Kaine assured Cindy McFarland that the circle of caring for her and her family was much larger than the crowd she could see.

"It's a big commonwealth," Kaine said. "All Virginians are with you today."

Tributes to McFarland praised his cooking, his tinkering, his compassion, his calm and his calming nature. They praised his courage.

Jason Goldman said his friend since childhood had "a laugh so large it was surpassed only by the size of his heart." Goldman said McFarland "embodied the spirit of hero."

"A hero rushes into the fray knowing they may not return," he said. And that's what McFarland did Sunday.

Scott Hill, chief executive officer of Montgomery Regional Hospital, quoted from the Gospel of St. Mark, telling the congregation that anyone who would be great must first be a servant. McFarland gave his life serving the hospital and the community, Hill said.

"If that's not greatness," he said, "I don't know what is."

As mourners gathered, the family sat sequestered, except for a brief visit from the governor. Then, when the building was full, everyone with a seat stood up. The standing-room-only crowd in the hallway cleared a path.
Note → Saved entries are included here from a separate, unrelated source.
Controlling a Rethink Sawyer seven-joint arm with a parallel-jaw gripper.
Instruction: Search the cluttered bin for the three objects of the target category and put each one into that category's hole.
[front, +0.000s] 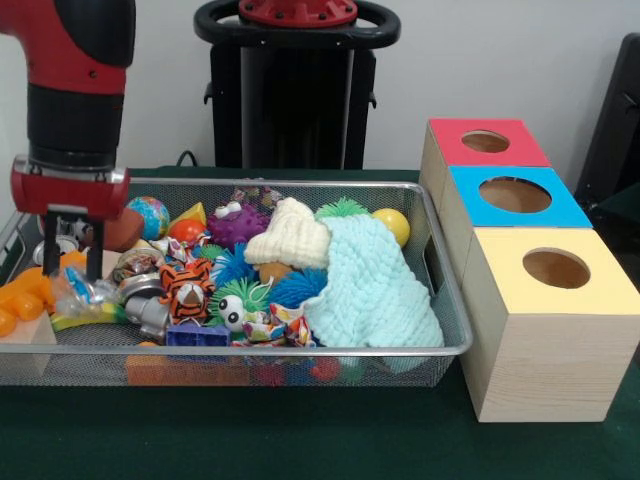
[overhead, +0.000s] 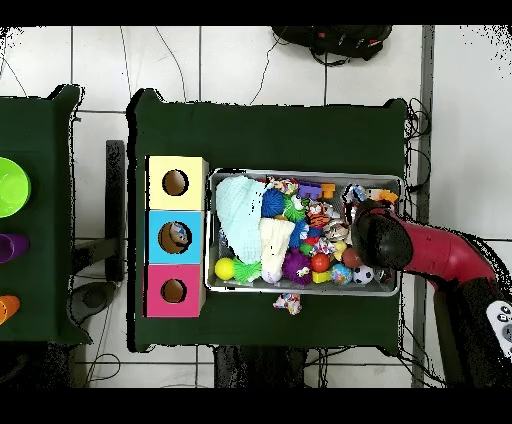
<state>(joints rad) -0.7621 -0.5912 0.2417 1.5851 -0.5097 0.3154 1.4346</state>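
Note:
The wire-mesh bin (front: 440, 345) is full of toys and also shows in the overhead view (overhead: 305, 291). My gripper (front: 74, 243) hangs over the bin's left end in the front view, fingers apart, holding nothing. Just below it lies a crumpled clear plastic bottle (front: 78, 290) with blue on it, among orange toys and a metal can (front: 150, 312). No other bottle shows. The blue-topped box's hole (front: 515, 194) is the middle one of three. In the overhead view the arm's head (overhead: 378, 240) hides the gripper, and something multicoloured shows inside the blue box's hole (overhead: 175, 237).
A pale blue knitted cloth (front: 372, 290) and a cream knit hat (front: 290, 235) cover the bin's right part. The red-topped box (front: 487, 142) and yellow-topped box (front: 556, 268) flank the blue one. A colourful wrapper (overhead: 288, 302) lies on the table outside the bin.

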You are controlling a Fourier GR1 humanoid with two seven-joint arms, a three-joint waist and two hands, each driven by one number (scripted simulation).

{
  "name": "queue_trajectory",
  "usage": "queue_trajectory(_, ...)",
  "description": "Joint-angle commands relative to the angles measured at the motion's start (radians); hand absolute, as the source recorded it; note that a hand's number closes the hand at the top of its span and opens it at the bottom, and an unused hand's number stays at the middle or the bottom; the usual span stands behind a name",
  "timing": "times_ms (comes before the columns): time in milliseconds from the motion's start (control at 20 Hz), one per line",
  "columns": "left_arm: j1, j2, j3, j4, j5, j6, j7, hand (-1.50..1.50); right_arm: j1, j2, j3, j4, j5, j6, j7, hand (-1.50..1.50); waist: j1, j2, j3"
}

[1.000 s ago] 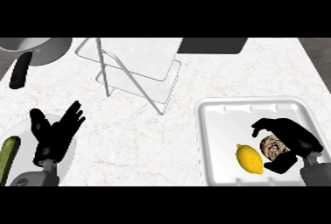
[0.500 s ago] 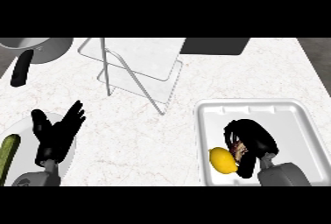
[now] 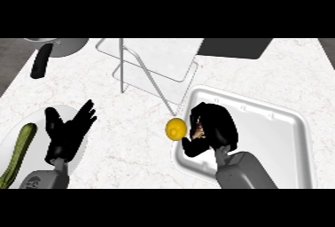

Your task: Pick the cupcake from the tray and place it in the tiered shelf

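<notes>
My right hand point(image 3: 212, 126) is over the left part of the white tray point(image 3: 274, 115), its fingers curled round the cupcake point(image 3: 197, 130). Only a small brown and pink bit of the cupcake shows at the hand's left side. The tiered shelf point(image 3: 153, 66), a wire frame with clear levels, stands on the counter beyond the tray's left corner. At the lower left, my left hand point(image 3: 68, 128) rests open with its fingers up.
A yellow lemon point(image 3: 175, 128) sits at the tray's left rim, touching my right hand. A green cucumber point(image 3: 20, 150) lies on a plate point(image 3: 5, 141) at the left edge. A pan with a black handle point(image 3: 40, 62) is at the top left, a dark slab point(image 3: 232, 46) at the top right.
My right hand has closed over the cupcake and moved left across the tray. The lemon has shifted left to the tray's rim. The left hand has stayed put.
</notes>
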Motion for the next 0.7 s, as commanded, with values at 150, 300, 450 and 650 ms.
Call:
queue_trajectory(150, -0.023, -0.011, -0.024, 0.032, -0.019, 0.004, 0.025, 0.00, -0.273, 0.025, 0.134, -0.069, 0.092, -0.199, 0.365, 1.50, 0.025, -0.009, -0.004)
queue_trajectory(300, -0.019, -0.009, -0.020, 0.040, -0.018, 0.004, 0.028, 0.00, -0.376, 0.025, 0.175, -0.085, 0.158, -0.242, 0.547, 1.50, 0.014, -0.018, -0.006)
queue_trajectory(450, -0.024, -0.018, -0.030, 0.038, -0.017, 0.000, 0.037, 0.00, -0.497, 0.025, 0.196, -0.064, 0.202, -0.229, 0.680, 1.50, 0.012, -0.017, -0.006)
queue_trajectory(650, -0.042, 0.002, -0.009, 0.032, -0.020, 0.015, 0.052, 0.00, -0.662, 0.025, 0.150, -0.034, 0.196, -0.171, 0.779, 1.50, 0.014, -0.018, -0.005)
Cindy McFarland, wrapped in a black shawl, led the family in, 3-year-old Kaneisha on her left, 11-year-old Jonny on her right.

Cindy McFarland clutched two stuffed animals -- a giraffe and a tiger -- meant to help occupy Kaneisha during the long afternoon.

A large picture of Derrick McFarland, an enlarged close-up from a wedding photo, sat in front of the altar. His body was already in Baltimore, where he will be buried Monday. Images of McFarland appeared on a monitor above the mourners. There he was with his best man on his wedding day, with Jonny, with his wife, with Kaneisha asleep on his chest.

Cindy McFarland wiped her eyes as the pictures she'd chosen flashed by.

When the service ended, the line of people waiting to offer sympathy, help and advice to the family stretched through the long hallway and back again.

"Hold onto your babies," one woman told Cindy McFarland.

Her babies were close at hand. Little Kaneisha bounced with the tiger and giraffe, hardly able to contain her energy. Jonny, except for an occasional tug at his collar and tie, stood solemnly at his mother's side.

Jonny's new teacher, Erin Bull, was one of the people who bent to hug his neck. His classmates wanted her to tell him they're thinking of him and they want to see him.

"They're ready to take him and take care of him," Bull said. "And so am I."